SOURCE MATERIAL START
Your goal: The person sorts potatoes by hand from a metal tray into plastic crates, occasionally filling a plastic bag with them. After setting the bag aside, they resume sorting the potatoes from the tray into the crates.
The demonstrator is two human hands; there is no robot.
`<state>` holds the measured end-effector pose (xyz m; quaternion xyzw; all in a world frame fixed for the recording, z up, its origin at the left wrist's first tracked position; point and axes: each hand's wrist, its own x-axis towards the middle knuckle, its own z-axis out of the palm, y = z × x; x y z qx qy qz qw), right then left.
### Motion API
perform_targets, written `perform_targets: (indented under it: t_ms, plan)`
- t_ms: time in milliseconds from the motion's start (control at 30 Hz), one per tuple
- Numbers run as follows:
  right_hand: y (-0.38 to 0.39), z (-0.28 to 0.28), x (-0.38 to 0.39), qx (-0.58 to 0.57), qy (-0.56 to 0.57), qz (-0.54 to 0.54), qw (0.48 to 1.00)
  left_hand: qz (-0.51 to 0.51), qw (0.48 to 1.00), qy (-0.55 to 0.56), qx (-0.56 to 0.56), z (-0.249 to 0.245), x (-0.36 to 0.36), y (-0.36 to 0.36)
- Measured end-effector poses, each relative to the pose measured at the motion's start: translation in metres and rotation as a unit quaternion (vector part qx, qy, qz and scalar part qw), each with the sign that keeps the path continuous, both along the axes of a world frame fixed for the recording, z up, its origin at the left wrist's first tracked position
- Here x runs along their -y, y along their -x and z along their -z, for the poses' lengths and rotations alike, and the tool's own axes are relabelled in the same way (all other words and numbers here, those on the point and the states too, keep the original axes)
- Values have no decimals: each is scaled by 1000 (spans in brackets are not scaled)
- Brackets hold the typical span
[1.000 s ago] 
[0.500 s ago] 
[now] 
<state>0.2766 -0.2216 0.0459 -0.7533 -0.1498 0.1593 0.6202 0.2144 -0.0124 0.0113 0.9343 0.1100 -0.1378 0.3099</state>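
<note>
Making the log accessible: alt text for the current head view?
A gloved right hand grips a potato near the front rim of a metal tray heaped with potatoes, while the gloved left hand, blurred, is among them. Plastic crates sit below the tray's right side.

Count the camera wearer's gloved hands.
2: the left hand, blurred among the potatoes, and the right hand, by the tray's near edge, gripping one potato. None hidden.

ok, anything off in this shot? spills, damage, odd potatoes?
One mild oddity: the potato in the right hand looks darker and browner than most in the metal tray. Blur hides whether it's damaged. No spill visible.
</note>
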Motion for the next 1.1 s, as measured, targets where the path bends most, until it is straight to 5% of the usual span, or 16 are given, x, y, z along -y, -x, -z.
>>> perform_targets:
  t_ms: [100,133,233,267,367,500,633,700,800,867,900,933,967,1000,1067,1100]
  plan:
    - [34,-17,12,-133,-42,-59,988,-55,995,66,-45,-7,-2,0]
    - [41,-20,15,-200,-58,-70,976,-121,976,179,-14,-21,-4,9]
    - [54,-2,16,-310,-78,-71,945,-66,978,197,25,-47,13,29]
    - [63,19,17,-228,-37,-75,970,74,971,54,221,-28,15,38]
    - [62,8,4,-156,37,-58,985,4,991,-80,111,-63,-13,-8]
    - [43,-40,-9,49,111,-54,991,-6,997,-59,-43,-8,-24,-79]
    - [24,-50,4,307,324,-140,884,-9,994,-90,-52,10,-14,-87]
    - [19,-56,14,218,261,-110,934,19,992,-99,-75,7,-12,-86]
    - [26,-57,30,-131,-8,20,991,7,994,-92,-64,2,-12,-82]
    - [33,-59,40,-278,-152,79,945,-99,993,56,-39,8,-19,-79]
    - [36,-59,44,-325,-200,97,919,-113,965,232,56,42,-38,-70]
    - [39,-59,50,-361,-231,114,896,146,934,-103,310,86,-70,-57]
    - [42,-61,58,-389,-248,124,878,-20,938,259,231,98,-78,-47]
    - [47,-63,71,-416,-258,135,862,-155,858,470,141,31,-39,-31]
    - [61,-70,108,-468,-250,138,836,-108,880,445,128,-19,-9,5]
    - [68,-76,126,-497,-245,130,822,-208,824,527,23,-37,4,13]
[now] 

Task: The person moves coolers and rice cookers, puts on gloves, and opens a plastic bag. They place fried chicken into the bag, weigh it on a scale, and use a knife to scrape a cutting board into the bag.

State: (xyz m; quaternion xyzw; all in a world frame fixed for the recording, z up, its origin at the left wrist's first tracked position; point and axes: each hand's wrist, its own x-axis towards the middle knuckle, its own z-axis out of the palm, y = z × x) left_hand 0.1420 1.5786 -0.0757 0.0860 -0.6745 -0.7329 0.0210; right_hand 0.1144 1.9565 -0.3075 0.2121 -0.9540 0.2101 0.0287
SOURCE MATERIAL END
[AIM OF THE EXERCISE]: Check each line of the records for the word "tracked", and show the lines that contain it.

[RESPONSE TO THIS EXERCISE]:
`<state>` holds the measured end-effector pose (xyz m; quaternion xyzw; all in a world frame fixed for the recording, z up, its origin at the left wrist's first tracked position; point and axes: each hand's wrist, its own x-axis towards the middle knuckle, its own z-axis out of the palm, y = z × x; x y z qx qy qz qw), right then left.
- Measured end-effector poses, each relative to the pose measured at the motion's start: translation in metres and rotation as a unit quaternion (vector part qx, qy, qz and scalar part qw), each with the sign that keeps the path continuous, both along the axes of a world frame fixed for the recording, z up, its origin at the left wrist's first tracked position
State: (xyz m; quaternion xyzw; all in a world frame fixed for the recording, z up, its origin at the left wrist's first tracked position; point and axes: each hand's wrist, its own x-axis towards the middle knuckle, its own z-axis out of the palm, y = z × x) left_hand 0.1420 1.5786 -0.0757 0.0860 -0.6745 -0.7329 0.0210; right_hand 0.1144 1.9565 -0.3075 0.2121 -0.9540 0.2101 0.0287

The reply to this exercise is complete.